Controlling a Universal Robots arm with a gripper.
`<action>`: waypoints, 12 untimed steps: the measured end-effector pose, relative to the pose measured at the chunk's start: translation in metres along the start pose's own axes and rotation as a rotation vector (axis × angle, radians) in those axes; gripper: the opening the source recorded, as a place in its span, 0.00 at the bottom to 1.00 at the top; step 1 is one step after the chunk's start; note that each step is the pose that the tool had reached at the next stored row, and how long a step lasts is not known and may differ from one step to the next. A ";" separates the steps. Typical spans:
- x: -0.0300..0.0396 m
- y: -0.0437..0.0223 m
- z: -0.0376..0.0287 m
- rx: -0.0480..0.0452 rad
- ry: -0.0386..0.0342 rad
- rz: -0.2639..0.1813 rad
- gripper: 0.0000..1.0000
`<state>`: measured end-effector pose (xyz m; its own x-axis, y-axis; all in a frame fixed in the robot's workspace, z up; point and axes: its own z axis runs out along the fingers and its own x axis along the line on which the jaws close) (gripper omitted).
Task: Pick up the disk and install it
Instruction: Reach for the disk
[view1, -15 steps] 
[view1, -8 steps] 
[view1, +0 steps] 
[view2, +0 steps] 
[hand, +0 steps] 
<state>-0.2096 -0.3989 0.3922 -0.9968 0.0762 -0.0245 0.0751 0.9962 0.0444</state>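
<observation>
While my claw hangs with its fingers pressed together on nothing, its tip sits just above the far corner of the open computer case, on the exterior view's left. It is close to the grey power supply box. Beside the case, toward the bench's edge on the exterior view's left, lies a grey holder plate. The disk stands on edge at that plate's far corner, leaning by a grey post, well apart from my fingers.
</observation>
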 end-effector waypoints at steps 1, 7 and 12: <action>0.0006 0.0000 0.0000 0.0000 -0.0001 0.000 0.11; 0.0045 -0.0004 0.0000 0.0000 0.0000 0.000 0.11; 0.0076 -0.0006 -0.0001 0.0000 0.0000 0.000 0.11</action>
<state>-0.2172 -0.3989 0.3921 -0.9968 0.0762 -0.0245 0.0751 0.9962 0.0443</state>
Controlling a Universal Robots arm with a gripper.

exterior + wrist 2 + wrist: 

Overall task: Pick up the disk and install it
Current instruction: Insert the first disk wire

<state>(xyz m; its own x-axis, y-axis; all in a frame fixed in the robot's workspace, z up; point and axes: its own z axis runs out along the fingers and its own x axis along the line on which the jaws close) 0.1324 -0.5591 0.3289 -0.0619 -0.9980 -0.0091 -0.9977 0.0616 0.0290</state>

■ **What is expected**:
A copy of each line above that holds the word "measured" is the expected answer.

■ **Completed task**:
`<action>`: waypoints, 12 untimed steps: the measured end-effector pose, relative to the pose measured at the chunk's start: translation in metres along the start pose's own axes and rotation as a rotation vector (axis × angle, radians) in those axes; gripper: the opening the source recorded, as a place in its span, 0.00 at the bottom to 1.00 at the top; step 1 is one step after the chunk's start; note that each step is the pose that the tool had reached at the next stored row, and how long a step lasts is not known and may differ from one step to the next. A ";" separates the steps. Typical spans:
`<state>`: measured end-effector pose (xyz m; its own x-axis, y-axis; all in a frame fixed in the robot's workspace, z up; point and axes: its own z axis runs out along the fingers and its own x axis along the line on which the jaws close) (gripper omitted).

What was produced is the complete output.